NTSB Files Preliminary Report on CSX Double Fatality Derailment in Maryland

By September 10, 2012 No Comments

(Baltimore, Maryland – September 5, 2012)

Very little, if any, new information or findings were revealed this past Wednesday when the National Transportation Safety Board issued its preliminary report on the August 21 CSX coal train derailment in Ellicott City, MD that resulted in the tragic deaths of two 19-year-old college sophomores-to-be and damages that, thus far, have totaled $2.2 million.

The one-page report corrected the time of the accident to 11:58 P.M. on August 21 rather than after midnight the following morning and confirmed that the train’s event recorder showed the train to be traveling at the posted speed limit of 25 mph.

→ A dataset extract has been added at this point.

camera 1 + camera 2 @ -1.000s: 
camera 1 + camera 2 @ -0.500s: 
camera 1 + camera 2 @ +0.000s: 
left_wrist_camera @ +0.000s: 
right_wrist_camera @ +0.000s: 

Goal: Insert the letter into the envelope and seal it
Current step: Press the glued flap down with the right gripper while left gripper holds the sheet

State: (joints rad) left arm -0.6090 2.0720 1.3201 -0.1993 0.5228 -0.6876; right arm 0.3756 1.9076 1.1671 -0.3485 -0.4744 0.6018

The report ruled out weather in the tragedy in which the two victims, who were to leave for school the following day, were found buried in tons of coal spilled when the rail cars began derailing right behind the locomotives. It said that investigators had inspected all rail equipment, including signals, derailed cars and the two locomotives, and had reviewed track maintenance records including rail inspections and previous failures and repairs involving the section of track where the derailment occurred.

The NTSB investigators also said that the entire investigation and evaluation process could take anywhere from 12 to 18 months before a final report, which will also announce the cause for the tragedy, can be developed and published.

Meanwhile, the wreck was one of two which triggered a request by three Democratic U. S. Senators that the federal government conduct an overall study of the rail safety process.